Afrika Selatan, Malaysia, dan Kolombia menegaskan bahwa tindakan Israel secara langsung merusak hukum internasional. Mereka menekankan bahwa kerja sama antarnegara adalah satu-satunya cara untuk mengakhiri impunitas dan menegakkan supremasi hukum.
Presiden Afrika Selatan Cyril Ramaphosa, Presiden Kolombia Gustavo Petro, dan Perdana Menteri Malaysia Anwar Ibrahim menyampaikan pandangan ini dalam sebuah artikel yang diterbitkan di Foreign Policy pada Selasa lalu.
Mereka menekankan bahwa solusi atas krisis di Gaza hanya bisa dicapai melalui kerja sama internasional untuk mencegah kehancuran tatanan hukum internasional.
Artikel tersebut juga ditulis bersama Varsha Gandikota-Nilotla, Koordinator Umum Organisasi Progresif Internasional dan Ketua Kelompok Den Haag.
Kelompok ini didirikan pada 31 Januari 2025 di Den Haag, Belanda, untuk menanggapi pelanggaran Israel terhadap rakyat Palestina.
Para pemimpin menegaskan bahwa langkah ini bukan hanya demi rakyat Gaza, tetapi juga demi masa depan dunia yang berdasarkan keadilan, bukan impunitas.
Mereka mengkritik negara-negara yang menggunakan hak veto, sanksi, serta bantuan ekonomi dan perdagangan sebagai alat untuk melindungi sekutu dari pertanggungjawaban.
Lebih dari 500 Hari PelanggaranKetiga pemimpin tersebut menyoroti bahwa Israel telah melanggar hukum internasional selama lebih dari 500 hari dengan dukungan dari negara-negara kuat yang menyediakan perlindungan diplomatik, persenjataan, dan dukungan politik.
Mereka menilai bahwa keterlibatan negara-negara ini telah merusak Piagam PBB dan prinsip-prinsip hak asasi manusia.
Mereka juga menegaskan bahwa sistem internasional yang membiarkan pembunuhan terhadap sekitar 61.000 orang adalah sistem yang gagal.
Meski ada upaya hukum di pengadilan internasional, Israel terus melanjutkan pelanggarannya, bahkan beberapa negara mencoba menghalangi proses hukum dengan menjatuhkan sanksi terhadap pejabat Mahkamah Pidana Internasional (ICC).

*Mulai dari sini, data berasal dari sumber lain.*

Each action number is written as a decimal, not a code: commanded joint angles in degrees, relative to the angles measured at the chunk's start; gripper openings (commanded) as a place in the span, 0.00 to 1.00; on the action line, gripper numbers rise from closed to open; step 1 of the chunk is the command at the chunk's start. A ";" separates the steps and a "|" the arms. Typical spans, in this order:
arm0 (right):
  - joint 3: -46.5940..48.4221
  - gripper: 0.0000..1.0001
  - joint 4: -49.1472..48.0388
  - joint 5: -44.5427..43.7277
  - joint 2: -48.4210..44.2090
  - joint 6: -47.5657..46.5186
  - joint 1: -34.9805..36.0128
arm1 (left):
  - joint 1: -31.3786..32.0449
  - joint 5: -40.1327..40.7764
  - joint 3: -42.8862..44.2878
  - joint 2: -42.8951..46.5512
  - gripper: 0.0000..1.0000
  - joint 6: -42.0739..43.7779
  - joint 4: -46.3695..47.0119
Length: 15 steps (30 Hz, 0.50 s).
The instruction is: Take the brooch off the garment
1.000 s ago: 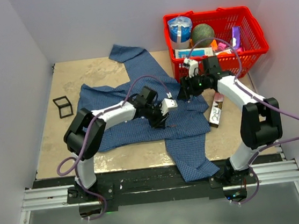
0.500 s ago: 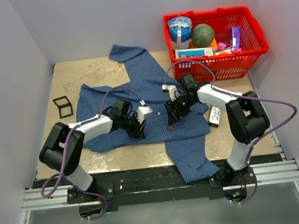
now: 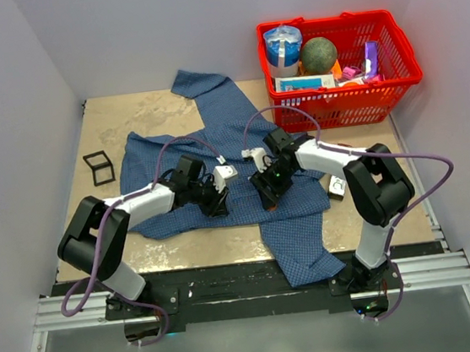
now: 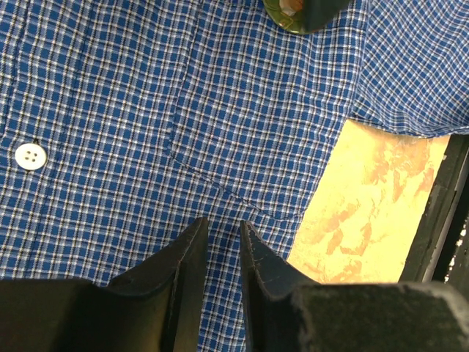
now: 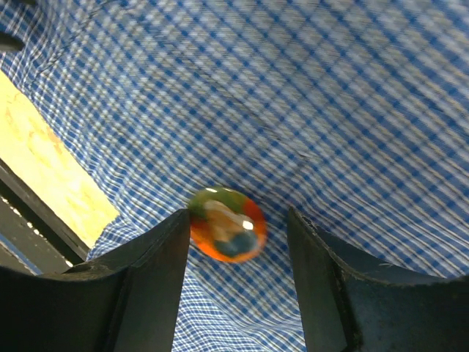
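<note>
Early in the job, by the look of it; nothing detached yet. Spread flat on the tan mottled surface (image 3: 118,119), a blue fine-checked long-sleeved button-up shirt (image 3: 224,118). Still pinned on its front panel, toward 5 o'clock of the cloth in the top view, a small glossy orange-brown round brooch (image 5: 227,224), flecked with green and pale patches in the right wrist view.

Down over it, the right end effector (image 5: 236,220): part-open, one dark finger at 9 o'clock of the brooch and the other at 3 o'clock, both just beside it, neither clearly touching. Holding nothing.

At 9 o'clock of that one in the top view, the left end effector (image 4: 221,231): parted by only a thin slit, tips low over the cloth below the pocket's pointed seam. Gripping nothing that can be made out; impossible to say whether pressing the shirt down. From its wrist view, brooch up at 12 to 1 o'clock, half hidden behind a dark finger of the other arm; small white four-hole button (image 4: 30,155) at 9 o'clock.

Done, judging from this: approach and straddling. Left to do: closing on the brooch, working its pin out of the fabric while keeping the shirt down, lifting it clear.

Well apart at 1 o'clock, a red plastic basket (image 3: 354,105) of odds and ends, not involved.
</note>
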<state>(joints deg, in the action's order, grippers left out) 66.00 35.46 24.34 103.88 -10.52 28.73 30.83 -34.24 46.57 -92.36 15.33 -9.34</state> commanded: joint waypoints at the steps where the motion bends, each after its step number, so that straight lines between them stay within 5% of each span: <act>1: -0.61 0.57 0.57 -2.10 0.10 0.33 2.47 | -0.42 0.49 -0.16 1.65 0.29 0.31 1.35; 10: 2.64 0.40 5.31 -4.47 -1.30 -1.34 2.73 | -1.12 0.84 1.77 0.25 0.29 0.93 -0.85; 15: 3.79 0.21 6.46 -4.65 -2.80 -2.48 2.73 | -1.04 0.40 3.35 -1.33 0.29 1.28 -1.11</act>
<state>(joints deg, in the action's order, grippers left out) 67.31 39.77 21.21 103.83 -11.64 31.55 30.13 -33.19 47.05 -92.60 15.62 -10.59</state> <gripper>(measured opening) 0.288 0.289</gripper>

Kecaman terhadap Upaya Pembersihan Etnis
Para pemimpin itu mengecam rencana mantan Presiden AS Donald Trump yang menyerukan penguasaan Gaza dan pengusiran penduduknya sebagai bentuk pembersihan etnis terhadap rakyat Palestina. Mereka menegaskan bahwa komunitas internasional memiliki kewajiban moral untuk membela kaum tertindas.
Dalam artikel tersebut, mereka juga menyamakan penderitaan rakyat Palestina dengan sejarah kelam di negara mereka masing-masing—sistem apartheid di Afrika Selatan, perang melawan pemberontakan di Kolombia, dan penjajahan di Malaysia.
Mereka menegaskan bahwa ketidakadilan di satu tempat adalah ancaman bagi keadilan di seluruh dunia, dan mendukung hak rakyat Palestina untuk menentukan nasib sendiri adalah tanggung jawab bersama.
Sebagai langkah nyata, mereka menyatakan bahwa pemerintah Afrika Selatan, Malaysia, dan Kolombia akan menegakkan perintah penangkapan yang dikeluarkan ICC terhadap Perdana Menteri Israel Benjamin Netanyahu dan mantan Menteri Pertahanan Yoav Gallant.
Mereka juga berkomitmen untuk melarang kapal yang membawa pasokan militer ke Israel dari menggunakan pelabuhan mereka serta mencegah pengiriman senjata yang dapat digunakan untuk melanggar hukum internasional.